La région du Sahel composée des provinces du Séno, de l’Oudalan, du Soum et du Yagha connaît, en raison des pesanteurs socioculturelles, le taux d’alphabétisation le plus bas au Burkina. En 2007, ce taux était de 43,63% contre 66,5% au plan national. C’est tout naturellement dans l’enthousiasme que les autorités régionales ont accueilli la réalisation de cette école dont l’inscription figure dans le programme quinquennal du Président du Faso.

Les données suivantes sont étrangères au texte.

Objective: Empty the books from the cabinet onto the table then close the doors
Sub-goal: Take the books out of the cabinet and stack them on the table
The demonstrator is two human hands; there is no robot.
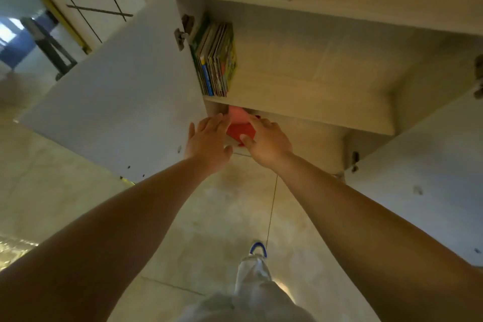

Pour relever ce défi de l’alphabétisation, le gouverneur Eloi Bambara et le maire de Dori Hama Arba Diallo ont chacun, interpellé les parents à inscrire massivement leurs enfants et à les maintenir à l’école. Le gouverneur, qui a indiqué que la construction de l’ENEP constituait un défi pour la région, a néanmoins souligné l’évolution notable ces dernières années de l’offre éducative au Sahel.
En prononçant le discours de lancement, le ministre de l’Enseignement de base et de l’Alphabétisation s’est également réjouit de l’aboutissement heureux du financement de la construction de cette école, qui découle de l’engagement personnel du Chef de l’Etat et qui confirme le dynamisme de la coopération entre le Burkina et le Japon. Odile Bonkoungou a relevé la participation qualitative des ENEP au développement de l’éducation de base. Celle de Dori dont les travaux vont s’achever en mai 2011, aura une capacité d’accueil de 600 enseignants à former par an. Elle permettra au ministère de rehausser le quota annuel d’enseignants formés dans les autres ENEP (3000 actuellement) à Loumbila, Bobo-Dioulasso, Fada N’gourma, Ouahigouya et Gaoua.
Pour l’ambassadeur du Japon Son Excellence Sugiura Tsutomu, ce soutien s’explique par le fait que son pays et le Burkina partagent les mêmes préoccupations dans le domaine de l’éducation de base. Félicitant le gouvernement pour les efforts fournis en matière d’alphabétisation, le diplomate a indiqué que le Japon accordera la priorité de son aide à l’éducation tout en poursuivant la coopération économique.
Dans le prolongement de la pose de la première pierre de l’ENEP de Dori, le Premier ministre a visité des locaux nouvellement construits d’un centre de formation professionnelle non formelle situé à quelques kilomètres de la ville. Ce centre entre dans le cadre du projet EFORD (Education, Formation pour un Développement endogène) qui vise à rendre l’apprenant apte à créer et gérer une entreprise économiquement viable, financièrement rentable et écologiquement positive dans les domaines de l’agriculture, l’agroforesterie, l’élevage, la médecine traditionnelle, l’artisanat, le tourisme, le matériel roulant et les matériaux de construction. Le centre est composé de salles de classes, de dortoirs, d’un bloc administratif et d’espaces de travail. Il est financé par la Coopération autrichienne, l’ambassade du Danemark et la Coopération suisse et entend travailler en partenariat avec le ministère de l’Enseignement de base et de l’Alphabétisation.
Avant de regagner Ouagadougou, le Chef du gouvernement s’est rendu sur le chantier de construction de la route Dori-Seytenga-frontière du Niger dont il avait lancé les travaux le 22 janvier 2009. L’état d’avancement des travaux prévus pour durer quinze mois, n’a pas été jugé satisfaisant. Selon les techniciens présents sur les lieux, le retard pris par le projet dans sa phase administrative explique cette situation. Face au Premier ministre, ils se sont néanmoins engagés à livrer une infrastructure de qualité au plus tard en fin 2010.